Aim of the exercise:
Whenever a picture appears, leave it out while repeating all the other data exactly.

+ + + + +

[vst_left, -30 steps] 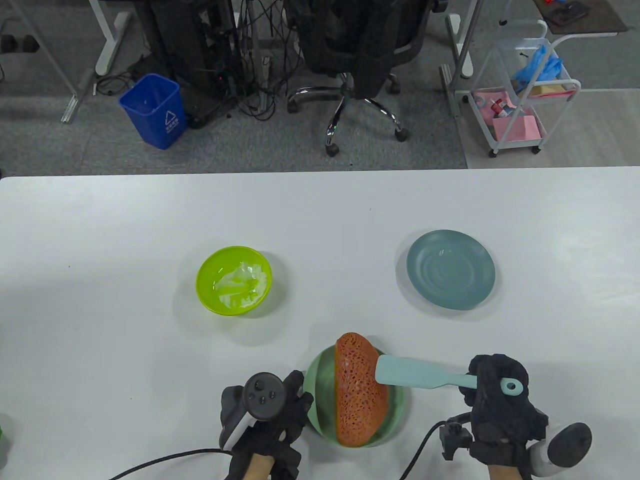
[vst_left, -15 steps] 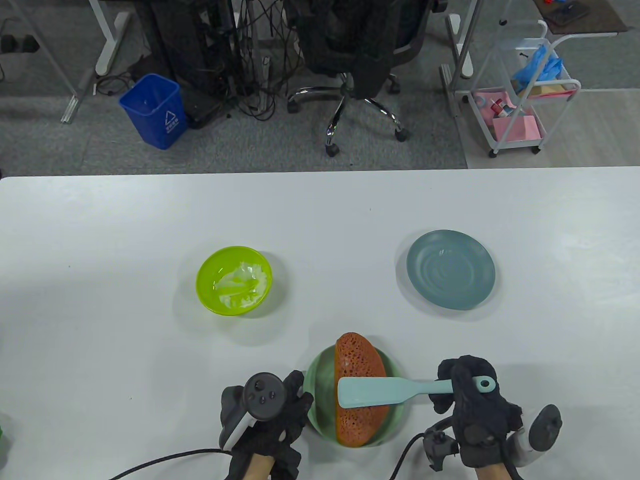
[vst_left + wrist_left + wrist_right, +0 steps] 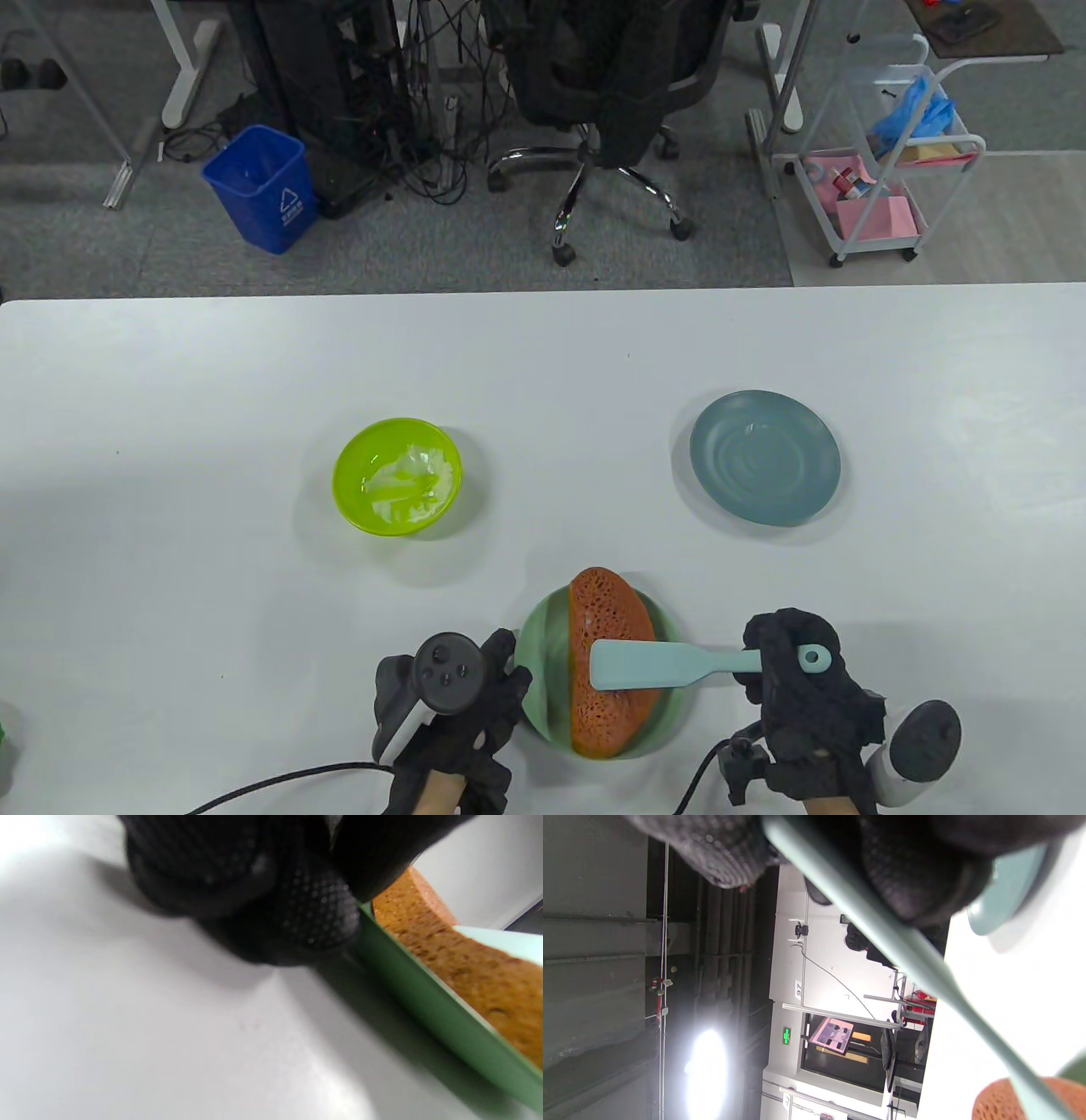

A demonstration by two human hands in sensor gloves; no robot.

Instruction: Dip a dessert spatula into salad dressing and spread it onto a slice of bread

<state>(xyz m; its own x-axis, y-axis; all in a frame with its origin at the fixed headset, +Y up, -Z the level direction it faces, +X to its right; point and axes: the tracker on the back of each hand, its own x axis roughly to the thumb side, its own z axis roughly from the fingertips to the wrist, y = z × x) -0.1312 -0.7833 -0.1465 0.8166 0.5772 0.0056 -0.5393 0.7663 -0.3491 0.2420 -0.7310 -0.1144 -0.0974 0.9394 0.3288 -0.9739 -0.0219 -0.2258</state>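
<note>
An orange-brown bread slice (image 3: 607,620) lies on a green plate (image 3: 547,632) near the table's front edge. My right hand (image 3: 793,679) grips the handle of a pale teal dessert spatula (image 3: 653,664), whose flat blade lies across the bread. The spatula handle (image 3: 882,929) and a corner of the bread (image 3: 1001,1099) show in the right wrist view. My left hand (image 3: 475,688) rests on the table with fingertips (image 3: 309,921) touching the plate's left rim (image 3: 424,997). A lime green bowl (image 3: 348,492) with white salad dressing (image 3: 411,484) stands back left.
An empty blue-grey plate (image 3: 764,457) stands at the back right of the white table (image 3: 170,552). Glove cables trail off the front edge. Beyond the far edge are an office chair, a blue bin and a wire cart on the floor.
My right hand moved left and drew the spatula blade across the bread from its right edge to the middle, then shifted slightly right. The left hand stayed still.
</note>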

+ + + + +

Solution to this problem:
[vst_left, -30 steps] 
[vst_left, -15 steps] 
[vst_left + wrist_left + wrist_right, +0 steps] 

A demonstration by two human hands in sensor gloves; no robot.

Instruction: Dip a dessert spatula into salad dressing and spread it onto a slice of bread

<state>(xyz m; its own x-axis, y-axis; all in a frame with its origin at the fixed headset, +Y up, -Z the level direction it faces, +X to its right; point and axes: the tracker on the back of each hand, its own x axis roughly to the thumb side, its own z axis roughly from the fingertips to the wrist, y = z × x) -0.1312 -0.7833 -0.1465 0.8166 0.5772 0.0056 -0.5393 0.7663 -0.3491 0.2420 -0.7310 -0.1144 -0.0974 0.9394 0.3288 -0.9739 -0.0219 -0.2258</state>
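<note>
An orange-brown bread slice (image 3: 607,620) lies on a green plate (image 3: 547,632) near the table's front edge. My right hand (image 3: 793,679) grips the handle of a pale teal dessert spatula (image 3: 653,664), whose flat blade lies across the bread. The spatula handle (image 3: 882,929) and a corner of the bread (image 3: 1001,1099) show in the right wrist view. My left hand (image 3: 475,688) rests on the table with fingertips (image 3: 309,921) touching the plate's left rim (image 3: 424,997). A lime green bowl (image 3: 348,492) with white salad dressing (image 3: 411,484) stands back left.
An empty blue-grey plate (image 3: 764,457) stands at the back right of the white table (image 3: 170,552). Glove cables trail off the front edge. Beyond the far edge are an office chair, a blue bin and a wire cart on the floor.
My right hand moved left and drew the spatula blade across the bread from its right edge to the middle, then shifted slightly right. The left hand stayed still.
</note>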

The requested output is now complete.